Annemarie von der Groeben
Wenn man die Frage beantworten will, setzt das voraus, dass man eine Vorstellung von guter Ganztagsschule hat. Vorab würde ich gerne beschreiben, was eine nicht gelingende Ganztagsschule wäre: nämlich eine Addition von einem Vormittag, der nach üblichem Muster läuft, nämlich Lernen im 45-Minuten-Takt, und einem Nachmittag, wo dann Freizeit, Spiel, Sport, Spaß, Erholung „rangehängt“ werden, ohne dass der Vormittag und der Nachmittag sinnvoll miteinander verknüpft sind.

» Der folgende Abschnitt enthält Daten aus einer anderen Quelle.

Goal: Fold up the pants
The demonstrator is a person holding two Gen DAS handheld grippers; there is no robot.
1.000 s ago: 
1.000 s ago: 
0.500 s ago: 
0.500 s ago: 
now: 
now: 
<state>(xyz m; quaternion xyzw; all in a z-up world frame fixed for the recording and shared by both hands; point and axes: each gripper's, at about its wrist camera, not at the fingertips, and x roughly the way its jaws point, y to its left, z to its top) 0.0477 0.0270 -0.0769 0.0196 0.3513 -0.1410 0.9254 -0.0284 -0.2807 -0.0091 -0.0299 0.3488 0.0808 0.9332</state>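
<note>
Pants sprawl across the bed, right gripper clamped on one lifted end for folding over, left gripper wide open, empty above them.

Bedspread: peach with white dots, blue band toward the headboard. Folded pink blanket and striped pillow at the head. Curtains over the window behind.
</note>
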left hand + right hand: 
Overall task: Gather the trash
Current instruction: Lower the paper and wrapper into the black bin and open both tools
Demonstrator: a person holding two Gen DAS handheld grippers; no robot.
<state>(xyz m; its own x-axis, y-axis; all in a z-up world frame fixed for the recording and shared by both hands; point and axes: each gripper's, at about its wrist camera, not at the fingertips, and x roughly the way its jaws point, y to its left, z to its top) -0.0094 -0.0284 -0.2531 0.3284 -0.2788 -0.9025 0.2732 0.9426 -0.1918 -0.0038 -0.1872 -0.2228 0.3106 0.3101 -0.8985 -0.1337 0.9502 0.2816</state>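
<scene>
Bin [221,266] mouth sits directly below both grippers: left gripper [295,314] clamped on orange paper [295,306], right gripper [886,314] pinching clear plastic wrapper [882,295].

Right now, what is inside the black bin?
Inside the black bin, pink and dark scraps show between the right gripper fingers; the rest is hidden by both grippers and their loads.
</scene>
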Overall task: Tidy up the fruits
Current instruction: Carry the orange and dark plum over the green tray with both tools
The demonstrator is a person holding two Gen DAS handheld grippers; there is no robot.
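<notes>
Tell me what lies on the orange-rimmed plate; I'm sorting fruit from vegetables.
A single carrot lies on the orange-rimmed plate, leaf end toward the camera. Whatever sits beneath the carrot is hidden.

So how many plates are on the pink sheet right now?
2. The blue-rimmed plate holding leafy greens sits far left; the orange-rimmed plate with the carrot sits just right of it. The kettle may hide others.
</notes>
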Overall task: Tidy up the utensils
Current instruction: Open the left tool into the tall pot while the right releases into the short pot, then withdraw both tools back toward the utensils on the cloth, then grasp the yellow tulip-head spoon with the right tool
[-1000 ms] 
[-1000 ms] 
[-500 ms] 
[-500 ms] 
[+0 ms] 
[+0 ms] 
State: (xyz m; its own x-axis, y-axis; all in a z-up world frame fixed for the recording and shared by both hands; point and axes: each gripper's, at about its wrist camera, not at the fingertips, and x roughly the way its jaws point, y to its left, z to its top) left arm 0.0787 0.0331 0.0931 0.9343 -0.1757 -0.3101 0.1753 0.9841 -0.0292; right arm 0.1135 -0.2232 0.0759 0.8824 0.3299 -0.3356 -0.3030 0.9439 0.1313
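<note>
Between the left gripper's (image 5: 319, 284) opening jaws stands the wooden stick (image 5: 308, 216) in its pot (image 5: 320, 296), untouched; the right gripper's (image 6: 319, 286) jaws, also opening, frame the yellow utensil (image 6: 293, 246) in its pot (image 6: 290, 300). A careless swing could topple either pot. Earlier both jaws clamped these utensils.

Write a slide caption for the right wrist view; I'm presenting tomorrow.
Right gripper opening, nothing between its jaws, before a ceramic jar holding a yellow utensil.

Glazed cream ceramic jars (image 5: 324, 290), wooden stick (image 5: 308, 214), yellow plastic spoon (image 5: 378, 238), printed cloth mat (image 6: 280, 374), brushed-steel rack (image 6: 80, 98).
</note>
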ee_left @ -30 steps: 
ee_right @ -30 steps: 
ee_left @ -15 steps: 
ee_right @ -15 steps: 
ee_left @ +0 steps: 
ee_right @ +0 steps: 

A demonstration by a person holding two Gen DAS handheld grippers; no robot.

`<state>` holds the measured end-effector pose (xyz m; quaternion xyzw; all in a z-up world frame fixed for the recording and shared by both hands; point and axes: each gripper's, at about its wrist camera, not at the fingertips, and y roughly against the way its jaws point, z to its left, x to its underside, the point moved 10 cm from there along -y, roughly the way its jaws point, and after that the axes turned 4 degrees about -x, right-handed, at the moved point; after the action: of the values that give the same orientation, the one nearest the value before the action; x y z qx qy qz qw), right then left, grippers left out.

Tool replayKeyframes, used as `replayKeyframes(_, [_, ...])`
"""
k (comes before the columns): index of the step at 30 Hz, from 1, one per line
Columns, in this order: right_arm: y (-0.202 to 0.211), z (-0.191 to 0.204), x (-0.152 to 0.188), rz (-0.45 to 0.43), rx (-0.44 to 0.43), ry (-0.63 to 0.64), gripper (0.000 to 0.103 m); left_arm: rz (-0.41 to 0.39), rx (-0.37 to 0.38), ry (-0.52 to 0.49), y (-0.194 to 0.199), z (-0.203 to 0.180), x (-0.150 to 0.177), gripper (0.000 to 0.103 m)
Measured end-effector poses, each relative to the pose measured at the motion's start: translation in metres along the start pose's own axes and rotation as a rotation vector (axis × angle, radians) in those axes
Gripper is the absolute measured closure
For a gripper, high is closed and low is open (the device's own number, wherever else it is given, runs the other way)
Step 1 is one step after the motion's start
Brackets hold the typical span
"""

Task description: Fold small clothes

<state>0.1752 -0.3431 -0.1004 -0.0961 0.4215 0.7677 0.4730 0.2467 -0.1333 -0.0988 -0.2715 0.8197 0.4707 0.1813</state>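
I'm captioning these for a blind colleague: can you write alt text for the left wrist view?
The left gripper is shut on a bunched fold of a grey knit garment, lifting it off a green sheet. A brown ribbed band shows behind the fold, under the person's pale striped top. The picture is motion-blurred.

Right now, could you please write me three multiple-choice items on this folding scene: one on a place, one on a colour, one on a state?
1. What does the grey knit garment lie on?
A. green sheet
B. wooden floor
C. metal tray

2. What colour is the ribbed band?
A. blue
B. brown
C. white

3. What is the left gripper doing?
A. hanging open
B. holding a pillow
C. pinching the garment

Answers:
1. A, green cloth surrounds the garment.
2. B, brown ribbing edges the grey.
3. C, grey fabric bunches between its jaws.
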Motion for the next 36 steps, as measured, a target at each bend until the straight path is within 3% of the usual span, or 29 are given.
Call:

Eine gute Ganztagsschule muss stattdessen folgende Fragen klären: Wie sieht ein guter Tagesrhythmus, Wochenrhythmus und Jahresrhythmus aus? Was wäre eine gute Zeitgestaltung? Wie sollen die Lernphasen ganztägig verteilt werden? Wann soll anderes Lernen, sagen wir mal erfahrungsorientiertes Lernen, aktives Lernen, praktisches Lernen stattfinden? Wie kann man kognitives Lernen am Vormittag und weniger kognitives Lernen am Nachmittag verbinden?
Neben dem Lernen geht es in der Ganztagsschule auch um „Leben“. Damit tut sich die große Frage auf: Was gehört alles dazu zu einem guten Leben? Da kann man jetzt ins Träumen geraten und märchenhafte Räumlichkeiten und Gelegenheiten erfinden. Es gilt darüber nachzudenken und dafür zu sorgen, dass die Kinder und Jugendlichen in der Ganztagsschule gutes Essen und Bewegung finden. Darüber hinaus muss sich die Ganztagsschule in das Umfeld öffnen. Kinder sollten in die Stadt, in die Natur, ins Umfeld ziehen dürfen, um dort die Lernchancen, die sich bieten, zu nutzen. Dazu gehört auch, dass Klassenräume so gestaltet werden, dass den Kindern nicht nach ein paar Stunden schlecht wird. Räume müssen anziehend und freundlich gestaltet werden. Bewegungsräume entstehen, denn Spiel und Sport müssen in den ganzen Tag integriert werden. Das alles sind sehr viele Veränderungen.
Wie kann man denn garantieren, dass die Veränderungen am Schluss auch erfolgreich sind?
Annemarie von der Groeben
Das kann man gar nicht garantieren. Wichtig ist, dass die Schule ihre Ziele selbst findet und sich denen verpflichtet. Das Wichtigste ist, dass ein Kollegium, bevor es sich auf den Weg macht, erst mal fragt und klärt: Warum wollen wir die Ganztagsschule? Was wollen wir in fünf Jahren erreicht haben? Welche ersten Schritte und welche Hilfe brauchen wir? Welche außerschulischen Möglichkeiten können wir einbeziehen? Das heißt konkret: die Ganztagsschule beginnt in den Köpfen der Lehrerinnen und Lehrer! Diese schreiben den Fahrplan. Sie müssen sehr viel Zeit verwenden, um darüber nachzudenken.